* EXCERPTED DATA
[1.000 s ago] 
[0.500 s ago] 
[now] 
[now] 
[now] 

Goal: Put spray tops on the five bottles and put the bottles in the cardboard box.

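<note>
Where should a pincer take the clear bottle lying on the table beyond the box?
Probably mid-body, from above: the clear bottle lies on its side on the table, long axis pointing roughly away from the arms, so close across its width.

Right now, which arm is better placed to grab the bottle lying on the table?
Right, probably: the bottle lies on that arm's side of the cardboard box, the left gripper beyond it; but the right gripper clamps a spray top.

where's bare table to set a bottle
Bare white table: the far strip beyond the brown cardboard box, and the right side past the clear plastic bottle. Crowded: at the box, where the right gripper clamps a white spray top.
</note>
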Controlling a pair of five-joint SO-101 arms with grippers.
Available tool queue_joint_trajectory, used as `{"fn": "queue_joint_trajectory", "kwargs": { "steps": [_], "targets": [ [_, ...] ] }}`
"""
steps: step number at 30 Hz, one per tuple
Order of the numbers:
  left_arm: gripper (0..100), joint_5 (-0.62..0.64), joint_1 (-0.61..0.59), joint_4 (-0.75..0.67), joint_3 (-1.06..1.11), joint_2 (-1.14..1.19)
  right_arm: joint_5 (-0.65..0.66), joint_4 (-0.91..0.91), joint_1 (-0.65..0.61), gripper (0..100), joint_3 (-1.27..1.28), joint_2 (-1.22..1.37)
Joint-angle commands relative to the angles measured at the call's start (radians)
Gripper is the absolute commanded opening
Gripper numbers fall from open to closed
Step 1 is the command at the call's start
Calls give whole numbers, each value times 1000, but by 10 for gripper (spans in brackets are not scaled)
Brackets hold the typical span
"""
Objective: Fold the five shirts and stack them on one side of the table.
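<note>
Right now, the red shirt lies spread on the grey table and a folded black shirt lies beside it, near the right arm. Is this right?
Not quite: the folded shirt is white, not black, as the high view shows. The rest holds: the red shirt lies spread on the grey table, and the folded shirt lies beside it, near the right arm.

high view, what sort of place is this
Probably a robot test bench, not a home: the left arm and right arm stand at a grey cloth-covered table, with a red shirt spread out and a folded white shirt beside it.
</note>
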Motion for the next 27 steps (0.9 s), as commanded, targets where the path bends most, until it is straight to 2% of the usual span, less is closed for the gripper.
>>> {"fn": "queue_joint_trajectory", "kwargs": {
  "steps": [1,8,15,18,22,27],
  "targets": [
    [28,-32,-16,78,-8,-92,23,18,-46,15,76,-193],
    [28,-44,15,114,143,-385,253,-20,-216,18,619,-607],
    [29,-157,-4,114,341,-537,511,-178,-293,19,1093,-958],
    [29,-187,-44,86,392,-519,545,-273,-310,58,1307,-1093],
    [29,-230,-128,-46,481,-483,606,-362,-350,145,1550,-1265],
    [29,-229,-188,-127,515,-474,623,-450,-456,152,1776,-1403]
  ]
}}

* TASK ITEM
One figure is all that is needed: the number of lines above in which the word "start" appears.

* ANSWER BELOW
2